Texto de Tânia Braz, publicado na Revista Boca a Boca, no dia 18 de junho de 1999,  em Belo Horizonte.

ESTAMOS PERDENDO OS PARÂMETROS

A linha musical divulgada pela grande mídia de massa está onipotente e onipresente. Lota estádios, vende milhões, é a trilha sonora mais comum de qualquer evento social, onde senhoras sobre saltos no.9 e senhores engravatados rebolam alegremente a mesma coreografia de seus filhos nos churrascos da turma da universidade. Ricos e pobres, adultos e crianças, crentes e ateus, todos conhecem as letras e as melodias de cor e salteado. Isso seria uma verdadeira confraternização, não fosse um comportamento assim tão uniformizado,  a própria face da manipulação mental!

Concordo que o que alavanca o admirável poder de penetração dessa música são mesmo as profundas raízes que lhe deram origem e reconheço que ela tem significado como expressão cultural popular. Analisemos algumas de suas características mais comuns: um ritmo muito marcado, melodias de rápida assimilação - muitas vezes, convenhamos, derivadas de chavões recorrentes - tudo atrelado a uma poética elementar e a uma estética totalmente voltada para atender aos instintos básicos da natureza humana. Junte-se a essa receita o divertido “padrão tribal de comportamento” - que muito nos agrada, já que nos remete nostalgicamente a um tempo de ingenuidade, trazendo-nos uma espécie de alívio, uma alegria quase infantil -   e teremos então um eficaz paliativo social para a dura realidade da vida, um elixir milagroso capaz de manter-nos afastados do nosso próprio abismo interior.


Foto: Jaques Diogo

É bom pular, dançar, gritar, é bom fazer sexo e rir, mas é bom também estar calmo, questionar, sentir e caminhar em busca do querer mais íntimo e pessoal. Devemos então defender, acima de tudo, nossa prerrogativa humana básica, dada por Deus, que é PENSAR! Não é possível continuar permitindo que escolham por nós as nossas prioridades! Repito: Não quero apregoar falta de valor a nenhum tipo de música, quanto mais se é da “preferência popular”. Mas todo valor, antes da idolatria, deve ser bem pesado na balança do bom senso. Essa ênfase na projeção de certos tipos de produtos culturais, ou seja, a maneira com que eles são exaustivamente expostos ao público, provoca sério desalinhamento no que seria o natural campo de interesse das pessoas. Na verdade, elas nem sequer chegam a tomar conhecimento de muitos estilos musicais que, embora de mais lenta assimilação e ditos menos interessantes comercialmente, são exatamente aqueles que dariam resposta a anseios mais sutis de sua sensibilidade - portanto, com função cultural própria e relevante!

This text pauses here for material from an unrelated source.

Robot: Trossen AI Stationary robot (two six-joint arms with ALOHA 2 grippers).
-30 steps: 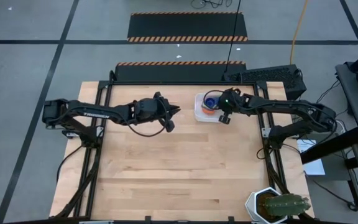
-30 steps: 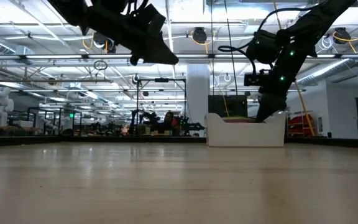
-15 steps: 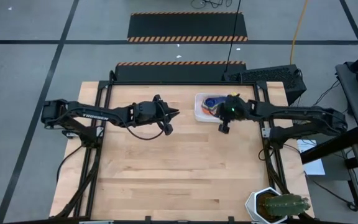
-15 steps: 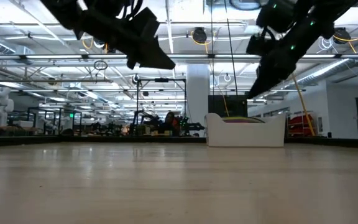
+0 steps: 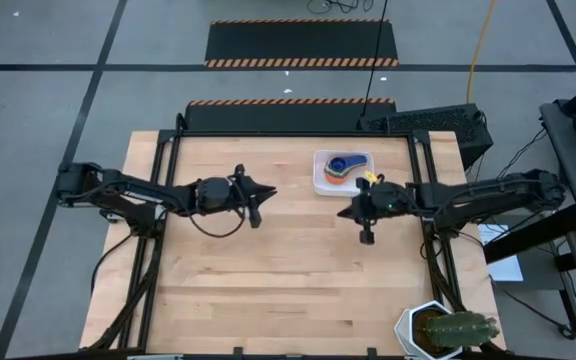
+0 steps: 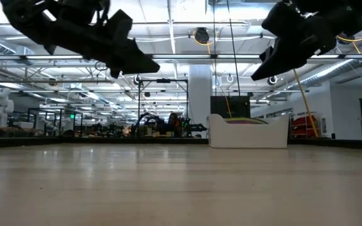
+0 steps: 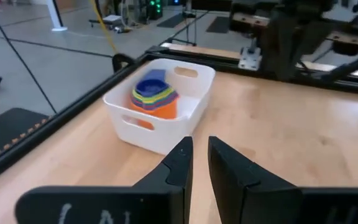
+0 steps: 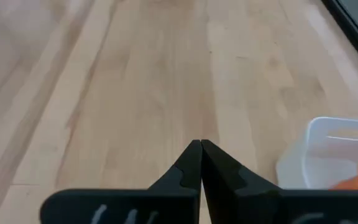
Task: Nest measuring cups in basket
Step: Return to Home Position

Por outro lado, existe uma tendência generalizada de nos entregarmos a argumentos que dizem que a música de natureza mais simples é a mais autêntica expressão do nosso povo e de nossas raízes. Isso tem levado importantes vertentes culturais do país, sendo mais alternativas, a se recolherem aos meandros da intelectualidade. É uma pena! Pois o cérebro humano trabalha a partir de parâmetros fornecidos.

Já não cabe mais o clamor por uma proteção prevista em lei para garantir um espaço de divulgação justo para o trabalho do artista independente, pois o tempo tem cuidado desse assunto, calma e sabiamente: para isso estão aí as televisões a cabo, as rádios comunitárias, a internet, etc.